At the last FAS meeting in February, professors praised the report but raised questions about whether class discussions protected under the Chatham House Rule could be exposed by congressional subpoenas — a growing threat under a Republican-led Congress.
“I’m curious about the extent to which we can actually protect students’ names and our own names from subpoenas,” History professor Alison Frank Johnson said in February.
History professor Robin Bernstein raised similar concerns, specifically pointing out that students with accommodations for disabilities can receive permission to record courses — and that these recordings could be exposed by subpoenas.
At the time, Laibson said he could not give a definitive answer but would raise the issue with the University’s Office of General Counsel.
On Tuesday, however, Jasanoff said that the committee recommended that the University adopt standard procedures for periodically deleting class recordings after students with disability accommodations finished courses and no longer required the videos.
The new handbook language also addresses concerns in the committee’s report that students write essays designed to align with their instructors’ political beliefs. The amendment stipulates that while students can be graded for the strength of their argument or factual accuracy, a “student’s status in a course, including their grades, will not be affected by their political or ethical point of view.”

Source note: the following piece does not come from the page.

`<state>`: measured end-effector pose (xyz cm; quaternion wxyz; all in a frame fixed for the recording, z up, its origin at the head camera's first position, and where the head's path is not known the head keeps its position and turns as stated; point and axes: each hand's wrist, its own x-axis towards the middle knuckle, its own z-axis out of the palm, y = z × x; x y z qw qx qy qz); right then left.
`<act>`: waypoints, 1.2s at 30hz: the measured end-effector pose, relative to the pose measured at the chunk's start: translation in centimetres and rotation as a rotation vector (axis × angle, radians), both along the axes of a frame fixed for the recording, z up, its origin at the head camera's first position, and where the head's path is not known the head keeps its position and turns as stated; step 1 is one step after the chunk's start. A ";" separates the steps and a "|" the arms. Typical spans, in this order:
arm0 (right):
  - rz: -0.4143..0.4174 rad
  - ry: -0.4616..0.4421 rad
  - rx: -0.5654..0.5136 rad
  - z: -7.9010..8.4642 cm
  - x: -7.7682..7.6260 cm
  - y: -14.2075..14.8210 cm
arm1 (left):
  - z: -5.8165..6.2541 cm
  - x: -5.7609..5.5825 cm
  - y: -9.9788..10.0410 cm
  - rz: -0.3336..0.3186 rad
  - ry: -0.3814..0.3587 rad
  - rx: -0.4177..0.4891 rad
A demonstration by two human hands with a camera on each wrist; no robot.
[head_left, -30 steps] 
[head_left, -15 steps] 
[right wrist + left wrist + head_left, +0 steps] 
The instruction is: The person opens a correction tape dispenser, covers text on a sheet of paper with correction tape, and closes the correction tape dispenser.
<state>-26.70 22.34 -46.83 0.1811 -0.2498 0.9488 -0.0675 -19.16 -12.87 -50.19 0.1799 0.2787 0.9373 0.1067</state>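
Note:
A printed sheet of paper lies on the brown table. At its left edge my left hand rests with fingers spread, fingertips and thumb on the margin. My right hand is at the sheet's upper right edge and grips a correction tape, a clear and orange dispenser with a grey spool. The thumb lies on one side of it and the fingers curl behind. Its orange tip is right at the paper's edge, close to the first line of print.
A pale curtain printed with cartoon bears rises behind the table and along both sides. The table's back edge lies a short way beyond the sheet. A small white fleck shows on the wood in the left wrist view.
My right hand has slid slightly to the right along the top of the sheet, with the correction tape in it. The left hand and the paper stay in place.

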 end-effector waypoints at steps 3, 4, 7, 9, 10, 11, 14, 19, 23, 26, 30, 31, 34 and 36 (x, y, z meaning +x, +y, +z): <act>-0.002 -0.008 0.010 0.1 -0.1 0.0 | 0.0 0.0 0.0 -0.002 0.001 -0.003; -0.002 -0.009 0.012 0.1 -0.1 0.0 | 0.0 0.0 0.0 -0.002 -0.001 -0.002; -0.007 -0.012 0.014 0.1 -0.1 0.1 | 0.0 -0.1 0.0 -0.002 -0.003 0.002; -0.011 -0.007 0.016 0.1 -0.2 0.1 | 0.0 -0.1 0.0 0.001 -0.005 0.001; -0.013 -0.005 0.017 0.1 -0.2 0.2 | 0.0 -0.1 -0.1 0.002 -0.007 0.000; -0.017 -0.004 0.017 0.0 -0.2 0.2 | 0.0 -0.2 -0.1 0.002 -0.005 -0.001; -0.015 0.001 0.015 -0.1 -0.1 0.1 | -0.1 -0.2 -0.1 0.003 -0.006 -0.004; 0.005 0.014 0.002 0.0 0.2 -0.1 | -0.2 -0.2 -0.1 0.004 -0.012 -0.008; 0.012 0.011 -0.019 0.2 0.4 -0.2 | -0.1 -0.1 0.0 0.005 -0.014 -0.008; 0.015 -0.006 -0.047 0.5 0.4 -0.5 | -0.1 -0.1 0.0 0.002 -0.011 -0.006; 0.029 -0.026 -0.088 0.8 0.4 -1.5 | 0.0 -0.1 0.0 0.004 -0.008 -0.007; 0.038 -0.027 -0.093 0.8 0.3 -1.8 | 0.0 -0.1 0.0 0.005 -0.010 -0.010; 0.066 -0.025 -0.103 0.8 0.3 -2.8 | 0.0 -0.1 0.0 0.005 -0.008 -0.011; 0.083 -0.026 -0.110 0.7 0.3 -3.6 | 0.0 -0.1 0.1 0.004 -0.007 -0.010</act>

The FAS report also found that students frequently prioritize their extracurricular commitments over their academics and recommended that the FAS strengthen course attendance requirements, discourage phone use in classrooms, and standardize grading across divisions.
The language aimed at recentering academic studies comes amid a wider push for greater curricular rigor and focus on academics at Harvard.
In October, the Harvard College Program in General Education updated its guidelines to standardize grading across courses and mitigate grade inflation.
Just minutes after the FAS approved the new handbook amendment, Psychology professor Fiery Cushman ’03 and Anthropology professor Jason A. Ur — who co-chairs the Gen Ed program — presented a proposal to phase out the option for students to take one of their four required Gen Ed courses on a pass-fail basis.
And later in the meeting, Statistics professor Joseph K. Blitzstein, who chairs the Quantitative Reasoning with Data Committee, presented a proposal that would similarly eliminate the pass-fail option for courses that fulfill the QRD requirement.
At the meeting, Jasanoff said the amendment addressed a widespread desire to define Harvard’s academic mission.
“We sense a hunger for meaningful statements about the value of our academic enterprise,” Jasanoff said.